[REQUIRED WORK] Needed from the data below: every line from the one with "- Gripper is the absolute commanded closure" up to and including the one with "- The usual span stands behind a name", repeated exactly and with nothing else.

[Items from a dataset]
- - - - -
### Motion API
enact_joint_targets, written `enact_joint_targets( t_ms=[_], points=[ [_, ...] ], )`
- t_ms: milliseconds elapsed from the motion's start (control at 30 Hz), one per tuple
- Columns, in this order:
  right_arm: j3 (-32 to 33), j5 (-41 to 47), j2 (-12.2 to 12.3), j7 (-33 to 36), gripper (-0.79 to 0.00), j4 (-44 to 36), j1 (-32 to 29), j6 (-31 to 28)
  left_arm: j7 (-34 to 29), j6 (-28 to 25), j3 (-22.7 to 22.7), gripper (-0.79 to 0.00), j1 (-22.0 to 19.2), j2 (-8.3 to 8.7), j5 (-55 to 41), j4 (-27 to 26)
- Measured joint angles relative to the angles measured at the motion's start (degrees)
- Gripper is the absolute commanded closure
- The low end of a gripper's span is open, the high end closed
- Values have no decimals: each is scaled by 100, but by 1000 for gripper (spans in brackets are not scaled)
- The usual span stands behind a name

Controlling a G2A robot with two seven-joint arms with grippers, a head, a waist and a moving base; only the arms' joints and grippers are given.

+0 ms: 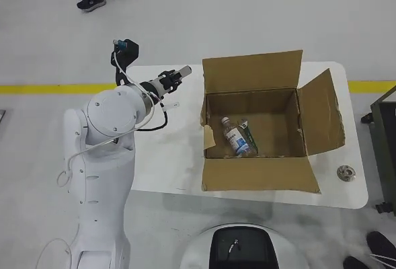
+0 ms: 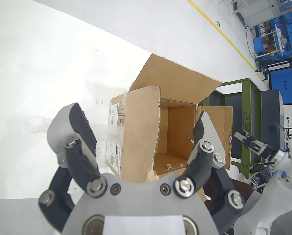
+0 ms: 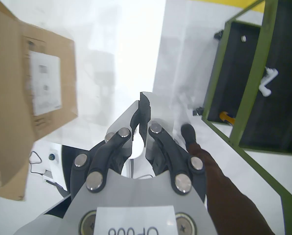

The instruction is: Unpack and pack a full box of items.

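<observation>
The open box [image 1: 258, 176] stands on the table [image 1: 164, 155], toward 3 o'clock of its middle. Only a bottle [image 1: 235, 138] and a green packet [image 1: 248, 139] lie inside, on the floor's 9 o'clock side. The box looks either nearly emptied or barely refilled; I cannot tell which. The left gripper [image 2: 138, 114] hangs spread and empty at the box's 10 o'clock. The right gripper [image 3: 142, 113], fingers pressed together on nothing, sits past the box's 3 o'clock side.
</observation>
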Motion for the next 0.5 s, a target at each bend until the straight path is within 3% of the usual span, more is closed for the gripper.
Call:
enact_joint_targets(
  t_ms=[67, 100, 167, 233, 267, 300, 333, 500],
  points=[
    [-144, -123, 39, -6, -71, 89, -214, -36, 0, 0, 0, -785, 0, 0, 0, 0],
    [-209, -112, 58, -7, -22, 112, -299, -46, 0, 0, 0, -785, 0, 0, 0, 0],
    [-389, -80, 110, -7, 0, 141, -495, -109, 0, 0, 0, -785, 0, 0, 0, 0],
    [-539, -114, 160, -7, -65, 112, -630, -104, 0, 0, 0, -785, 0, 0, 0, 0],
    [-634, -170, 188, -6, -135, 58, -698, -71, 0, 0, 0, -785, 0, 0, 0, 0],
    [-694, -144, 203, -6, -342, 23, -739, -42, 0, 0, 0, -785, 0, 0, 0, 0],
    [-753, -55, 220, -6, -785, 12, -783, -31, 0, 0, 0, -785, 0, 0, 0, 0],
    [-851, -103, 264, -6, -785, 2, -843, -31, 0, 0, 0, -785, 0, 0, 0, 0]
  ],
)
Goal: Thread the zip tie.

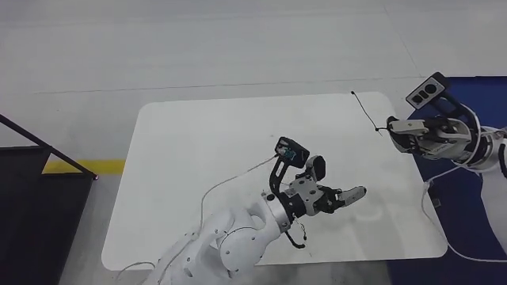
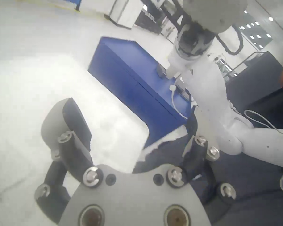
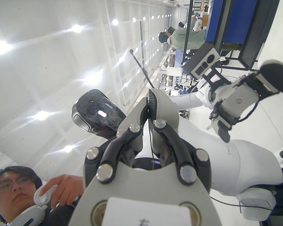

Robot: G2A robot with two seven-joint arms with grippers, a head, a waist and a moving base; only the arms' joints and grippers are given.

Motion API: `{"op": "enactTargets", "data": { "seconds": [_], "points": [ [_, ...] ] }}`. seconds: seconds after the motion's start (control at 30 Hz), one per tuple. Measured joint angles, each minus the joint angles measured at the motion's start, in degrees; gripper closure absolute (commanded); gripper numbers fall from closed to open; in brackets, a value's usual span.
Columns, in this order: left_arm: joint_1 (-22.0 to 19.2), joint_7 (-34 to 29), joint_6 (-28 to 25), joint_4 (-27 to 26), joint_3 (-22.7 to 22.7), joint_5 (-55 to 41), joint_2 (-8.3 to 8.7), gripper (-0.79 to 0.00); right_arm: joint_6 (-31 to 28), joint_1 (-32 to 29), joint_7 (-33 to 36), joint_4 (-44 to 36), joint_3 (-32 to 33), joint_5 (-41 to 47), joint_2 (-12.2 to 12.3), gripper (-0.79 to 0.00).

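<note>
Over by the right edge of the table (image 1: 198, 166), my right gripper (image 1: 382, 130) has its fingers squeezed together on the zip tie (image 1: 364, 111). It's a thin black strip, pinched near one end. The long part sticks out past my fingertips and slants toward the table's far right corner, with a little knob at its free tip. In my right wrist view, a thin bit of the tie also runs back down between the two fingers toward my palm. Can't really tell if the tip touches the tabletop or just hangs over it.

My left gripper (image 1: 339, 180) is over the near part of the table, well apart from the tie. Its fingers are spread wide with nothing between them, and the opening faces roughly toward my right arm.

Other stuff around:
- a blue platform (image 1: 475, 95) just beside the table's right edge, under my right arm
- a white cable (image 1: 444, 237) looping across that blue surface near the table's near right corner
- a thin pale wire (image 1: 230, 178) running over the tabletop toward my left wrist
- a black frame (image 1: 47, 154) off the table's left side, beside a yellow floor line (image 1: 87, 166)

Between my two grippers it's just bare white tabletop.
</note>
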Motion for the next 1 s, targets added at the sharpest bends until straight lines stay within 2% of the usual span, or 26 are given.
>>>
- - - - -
[RESPONSE]
- Gripper is the absolute commanded closure
- The low end of a gripper's span is open, the high end closed
- Values have no decimals: each is scaled by 100, but by 1000 for gripper (spans in brackets are not scaled)
- The usual span stands behind a name

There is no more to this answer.